Work request -> What lines in the records below mention "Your"? List them all.

Supplied records ->
==================================================

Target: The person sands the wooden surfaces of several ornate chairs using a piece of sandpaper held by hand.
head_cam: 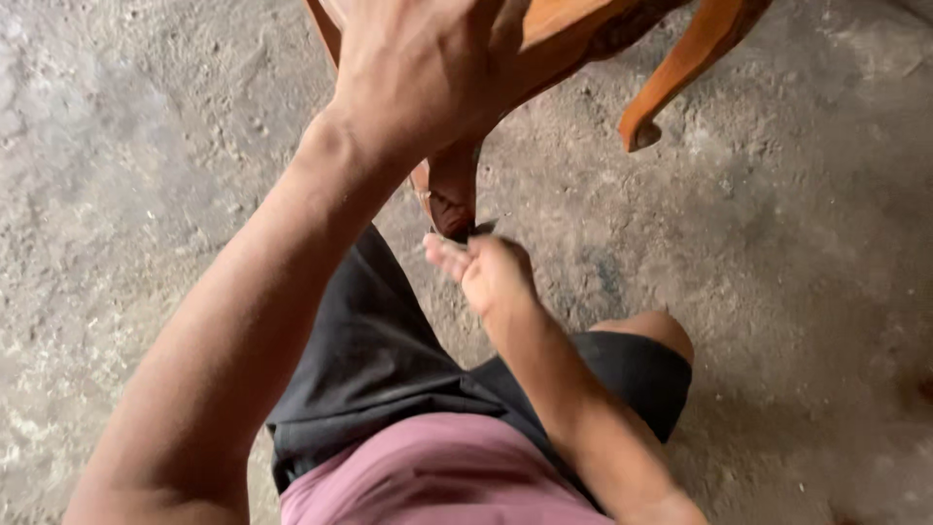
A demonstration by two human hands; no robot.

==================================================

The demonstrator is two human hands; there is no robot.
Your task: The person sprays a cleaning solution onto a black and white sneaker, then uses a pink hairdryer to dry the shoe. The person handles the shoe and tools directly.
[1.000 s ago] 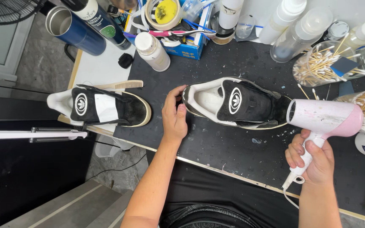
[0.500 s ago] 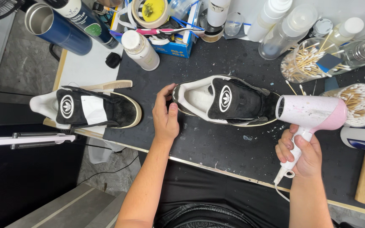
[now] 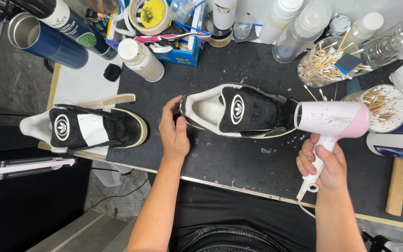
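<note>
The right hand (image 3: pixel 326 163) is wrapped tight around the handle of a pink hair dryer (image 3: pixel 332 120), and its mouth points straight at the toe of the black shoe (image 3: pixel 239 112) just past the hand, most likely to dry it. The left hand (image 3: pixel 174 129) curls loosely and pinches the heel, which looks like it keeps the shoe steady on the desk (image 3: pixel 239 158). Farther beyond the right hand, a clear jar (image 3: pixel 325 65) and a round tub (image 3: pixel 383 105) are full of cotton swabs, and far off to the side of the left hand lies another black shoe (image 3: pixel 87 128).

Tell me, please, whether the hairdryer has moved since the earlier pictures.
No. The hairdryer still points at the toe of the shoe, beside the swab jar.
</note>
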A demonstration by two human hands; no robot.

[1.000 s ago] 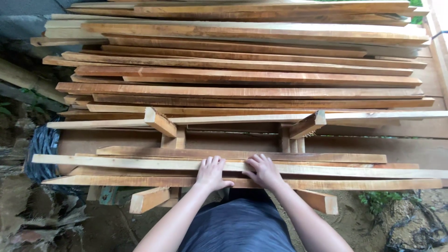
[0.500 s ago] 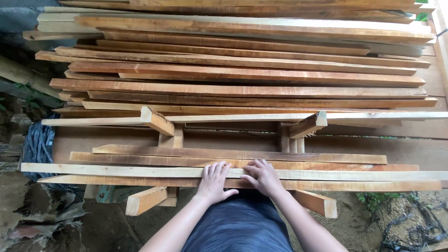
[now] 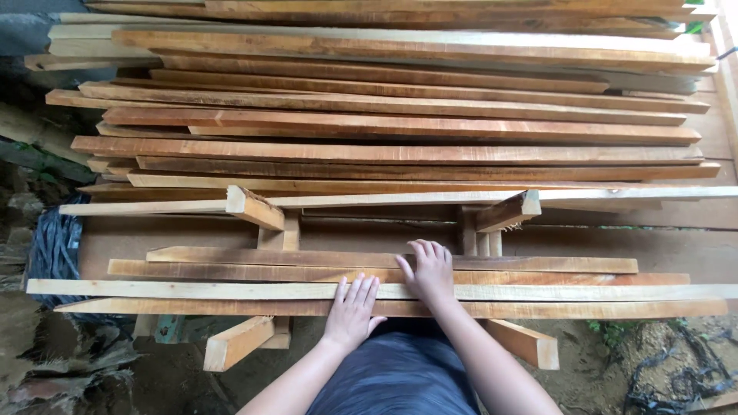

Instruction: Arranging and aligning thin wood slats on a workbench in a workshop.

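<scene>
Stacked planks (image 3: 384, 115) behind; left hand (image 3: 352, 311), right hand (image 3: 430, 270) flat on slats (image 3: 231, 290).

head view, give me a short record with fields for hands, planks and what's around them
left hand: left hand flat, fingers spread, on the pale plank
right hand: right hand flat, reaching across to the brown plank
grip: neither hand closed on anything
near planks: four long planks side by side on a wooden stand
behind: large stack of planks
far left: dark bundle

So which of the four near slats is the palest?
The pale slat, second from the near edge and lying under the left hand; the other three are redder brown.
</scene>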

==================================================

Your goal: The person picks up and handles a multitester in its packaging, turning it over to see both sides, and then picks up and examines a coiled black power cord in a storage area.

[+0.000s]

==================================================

Solution for this problem ->
Your task: The person sprays a cleaning solution onto a black and white sneaker, then uses a pink hairdryer to dry the shoe. The person handles the shoe and tools directly.
Your goal: The person picks up and handles a multitester in its packaging, turning it over to see both sides, and then picks up and examines a coiled black power cord in a storage area.

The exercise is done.